Dit is de grondgedachte achter de EU-richtlijn inzake het recht op reparatie (R2R), xvi, op grond waarvan het verlengen van de levensduur van producten door het vergemakkelijken van de toegang tot reparatiediensten voor veel merken de nieuwe norm zal worden. De wetgeving heeft tot doel reparatiediensten toegankelijker, transparanter en aantrekkelijker te maken, zodat consumenten bij beschadigde of defecte goederen de voorkeur geven aan reparatie boven vervanging.
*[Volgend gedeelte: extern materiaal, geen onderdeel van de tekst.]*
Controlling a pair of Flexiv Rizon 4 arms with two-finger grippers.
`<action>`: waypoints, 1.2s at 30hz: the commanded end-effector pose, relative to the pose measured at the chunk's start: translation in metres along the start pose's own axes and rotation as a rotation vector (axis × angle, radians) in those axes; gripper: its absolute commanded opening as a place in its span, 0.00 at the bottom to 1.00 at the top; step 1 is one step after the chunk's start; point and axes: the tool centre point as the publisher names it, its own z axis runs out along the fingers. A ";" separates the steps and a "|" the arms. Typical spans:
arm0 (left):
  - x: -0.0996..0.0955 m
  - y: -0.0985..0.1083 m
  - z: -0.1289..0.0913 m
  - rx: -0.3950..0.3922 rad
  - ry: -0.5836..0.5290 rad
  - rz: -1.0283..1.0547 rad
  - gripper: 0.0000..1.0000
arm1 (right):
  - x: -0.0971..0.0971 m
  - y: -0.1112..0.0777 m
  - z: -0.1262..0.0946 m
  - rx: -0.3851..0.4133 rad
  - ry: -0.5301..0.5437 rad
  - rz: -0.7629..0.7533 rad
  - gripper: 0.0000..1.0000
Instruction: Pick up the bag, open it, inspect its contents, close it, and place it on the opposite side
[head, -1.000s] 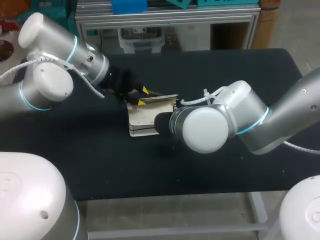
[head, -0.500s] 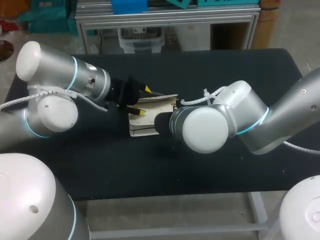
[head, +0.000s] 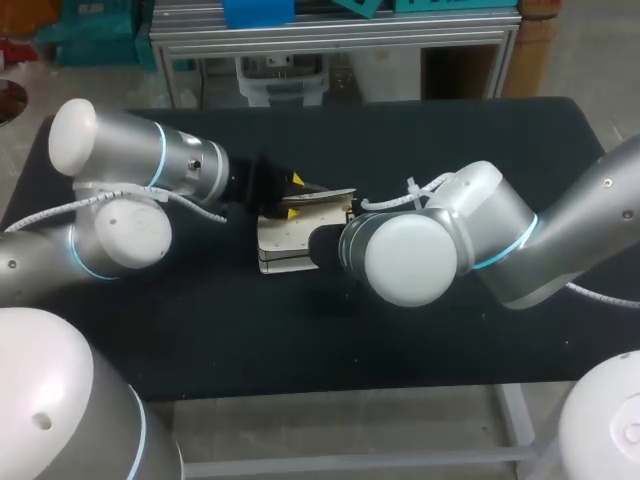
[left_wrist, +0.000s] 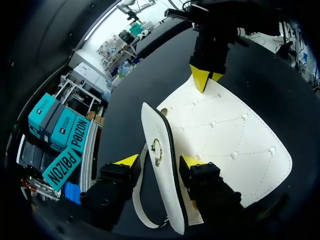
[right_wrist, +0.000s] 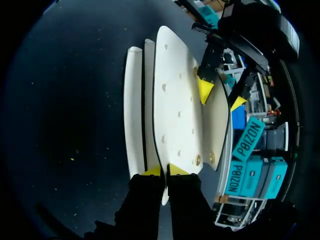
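In the middle of the black bench (head: 450, 130) lies a white quilted bag (head: 283, 243), its flap (left_wrist: 156, 125) standing up on edge. The left tool (left_wrist: 160, 161) straddles that flap, one yellow tip on each side. Its fingers stand well apart, and as far as I can see they are not pinching it. A small metal ring (left_wrist: 156, 150) sits on the flap's face, and a white strap (left_wrist: 135, 197) loops just beside it. At the opposite end, the right tool (right_wrist: 163, 171) is almost fully closed, both tips clamped on the bag's edge.
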 end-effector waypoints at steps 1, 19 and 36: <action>-0.005 0.006 0.004 0.019 0.008 -0.009 0.44 | 0.004 -0.004 0.001 -0.015 -0.202 0.000 0.00; -0.007 0.010 0.009 0.014 0.057 -0.051 0.00 | 0.004 -0.004 0.001 -0.015 -0.202 0.000 0.00; -0.018 -0.001 -0.011 0.072 0.076 -0.151 0.00 | -0.004 -0.004 -0.023 -0.038 -0.211 0.026 1.00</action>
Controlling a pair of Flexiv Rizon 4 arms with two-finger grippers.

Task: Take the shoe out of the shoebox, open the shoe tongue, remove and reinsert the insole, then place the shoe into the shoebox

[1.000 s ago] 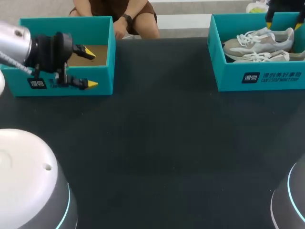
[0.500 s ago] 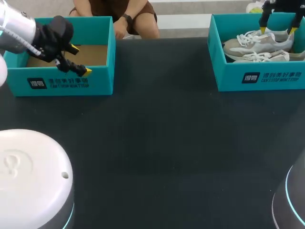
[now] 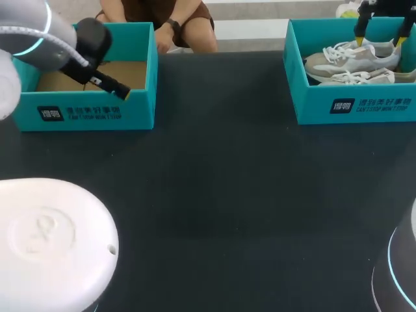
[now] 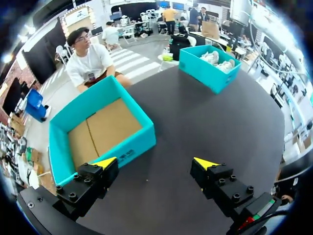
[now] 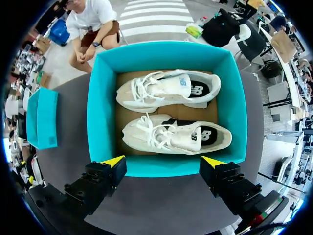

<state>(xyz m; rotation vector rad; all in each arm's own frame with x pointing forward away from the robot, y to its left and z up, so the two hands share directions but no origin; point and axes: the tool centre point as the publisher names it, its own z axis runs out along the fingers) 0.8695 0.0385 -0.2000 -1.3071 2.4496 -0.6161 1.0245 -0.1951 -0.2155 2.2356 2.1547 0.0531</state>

De richtlijn is momenteel gericht op huishoudelijke apparaten en elektronische goederen, en het is de bedoeling dat mode de volgende sector wordt die onder de werkingssfeer van de richtlijn valt. De EU-strategie voor duurzame en circulaire textiel streeft immers naar een overgang naar een klimaatneutrale circulaire economie, waarin producten worden ontworpen om duurzamer, herbruikbaar, repareerbaar, recyclebaar en energie-efficiënt te zijn.xvii
Hoewel de EU voorop loopt op het gebied van wetgeving inzake circulariteit, volgen andere landen dit voorbeeld. In oktober 2024 heeft de staat Californië – die, als het een land was, de vijfde economie ter wereld zou zijn xviii – de eerste wet op de terugwinning van kleding en textiel in de VS aangenomen. De wetgeving, die op 1 juli 2026 in werking treedt, heeft tot doel de kosten en verantwoordelijkheid voor het beheer van producten aan het einde van hun levensduur te verschuiven van de belastingbetalers en lokale overheden naar de producenten en verkopers van die producten.